Depth-first Search

Languages

Write a function that implements the depth-first search algorithm on a directed graph (in adjacency list format), given a starting node.

Examples

const graph1 = {
A: ['B', 'C', 'D'],
B: ['E', 'F'],
C: ['G', 'H'],
D: ['I', 'J'],
E: ['D'],
F: [],
G: [],
H: [],
I: [],
J: [],
};
depthFirstSearch(graph1, 'A'); // ['A', 'B', 'E', 'D', 'I', 'J', 'F', 'C', 'G', 'H']
depthFirstSearch(graph1, 'B'); // ['B', 'E', 'D', 'I', 'J', 'F']
const graph2 = {
A: ['B', 'C'],
B: ['D', 'E'],
C: ['F', 'G'],
D: [],
E: [],
F: [],
G: [],
};
depthFirstSearch(graph2, 'A'); // ['A', 'B', 'D', 'E', 'C', 'F', 'G']
depthFirstSearch(graph2, 'E'); // ['E']

Recap (Hint)

Depth-first search (DFS) is an algorithm used for traversing a graph or a tree. The output from DFS is an array of the graph's nodes in the order they were traversed. This output is useful for a variety of different use cases and purposes, which makes DFS a useful algorithm to know. Some use cases:

  1. Find a specific node or group of nodes. This is common in front end to find specific DOM node(s) within the DOM tree.
  2. Checking if a graph is connected.
  3. Finding a path between two nodes in a graph.
  4. Generating a topological sort of a directed acyclic graph (DAG).
  5. Identifying cycles in a graph.
  6. As a building block for other algorithms.
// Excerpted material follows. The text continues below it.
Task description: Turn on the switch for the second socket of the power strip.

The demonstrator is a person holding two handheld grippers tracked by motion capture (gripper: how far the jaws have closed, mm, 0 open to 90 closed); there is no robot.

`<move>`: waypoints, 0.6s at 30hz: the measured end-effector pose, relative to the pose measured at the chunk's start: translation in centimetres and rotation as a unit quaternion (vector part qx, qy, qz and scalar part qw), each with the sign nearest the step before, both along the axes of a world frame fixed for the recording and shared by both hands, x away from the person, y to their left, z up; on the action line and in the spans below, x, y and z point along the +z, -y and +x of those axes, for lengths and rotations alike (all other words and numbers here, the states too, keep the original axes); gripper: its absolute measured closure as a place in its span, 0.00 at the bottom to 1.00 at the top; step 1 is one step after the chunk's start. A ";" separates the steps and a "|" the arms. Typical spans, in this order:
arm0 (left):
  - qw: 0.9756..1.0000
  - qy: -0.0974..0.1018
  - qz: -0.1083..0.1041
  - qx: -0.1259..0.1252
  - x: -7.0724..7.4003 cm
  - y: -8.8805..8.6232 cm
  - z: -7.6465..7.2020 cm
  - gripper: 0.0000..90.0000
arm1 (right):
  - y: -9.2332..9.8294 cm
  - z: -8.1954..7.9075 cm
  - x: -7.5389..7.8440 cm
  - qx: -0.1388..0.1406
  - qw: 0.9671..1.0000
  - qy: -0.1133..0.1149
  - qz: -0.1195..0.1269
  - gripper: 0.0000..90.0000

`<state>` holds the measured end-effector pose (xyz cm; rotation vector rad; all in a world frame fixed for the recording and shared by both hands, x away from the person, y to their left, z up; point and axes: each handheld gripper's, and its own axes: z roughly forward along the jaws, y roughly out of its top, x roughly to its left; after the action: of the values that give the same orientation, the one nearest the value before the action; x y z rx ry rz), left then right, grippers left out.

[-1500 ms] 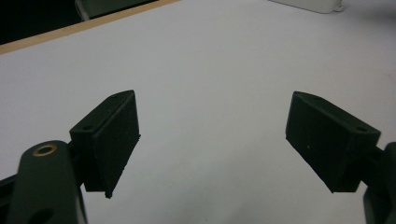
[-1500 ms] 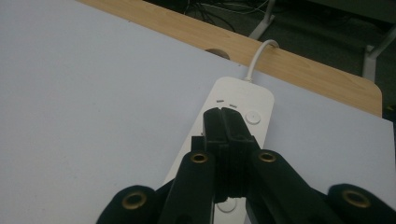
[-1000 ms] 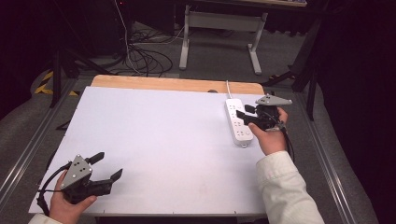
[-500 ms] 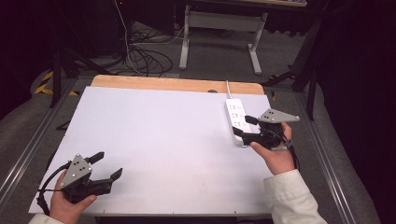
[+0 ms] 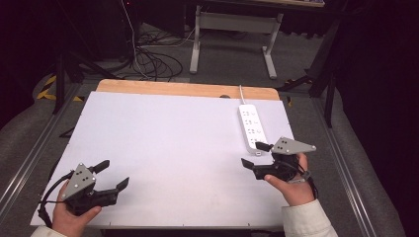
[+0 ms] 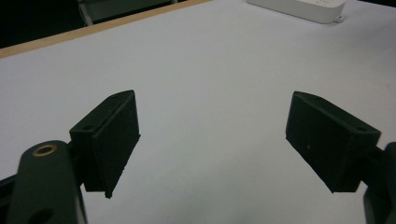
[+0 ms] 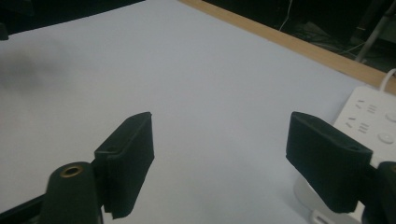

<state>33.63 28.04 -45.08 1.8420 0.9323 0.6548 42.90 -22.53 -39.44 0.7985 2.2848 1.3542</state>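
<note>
From the high view I see a white table top (image 5: 168, 148) with a wooden strip (image 5: 188, 89) along its far edge. A white power strip (image 5: 251, 127) lies flat on the table at about two o'clock from the centre, its length running from far to near, its white cable (image 5: 241, 95) leading off over the far edge.

My right gripper (image 5: 255, 155) sits at about four o'clock, held in a hand wearing a pale sleeve (image 5: 309, 223). Its jaws have just been opening and now stand wide apart, with nothing between them. The gripper is just beside the near end of the power strip; one jaw tip is close to it, and I cannot tell whether they touch. In the right gripper view the jaws (image 7: 219, 158) frame bare table, with the power strip (image 7: 373, 116) at three o'clock, partly behind the right-hand jaw.

My left gripper (image 5: 112, 175) rests at about seven o'clock, near the table's near edge, well apart from the power strip. Its jaws are also spread wide and hold nothing. In the left gripper view (image 6: 212, 140) they frame bare white table, with the power strip (image 6: 303, 7) at one o'clock.
</note>
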 end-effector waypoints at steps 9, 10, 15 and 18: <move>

Here is an overview of how DFS works to traverse a graph, using the standard implementation that takes in an adjacency list (we use an array instead) and the root node:

  1. Initialize an array or a stack to store nodes to be visited. Push root node.
  2. Initialize a set to track visited nodes.
  3. Enter a loop that continues until the stack is empty. In each iteration of the loop:
    1. Pop the top node from the array / stack.
    2. Retrieve the neighbors of the node from the input graph.
    3. For each neighbor, check if it has been visited. If it has not been visited, add it to the set of nodes to be visited.
  4. Return the set of visited nodes.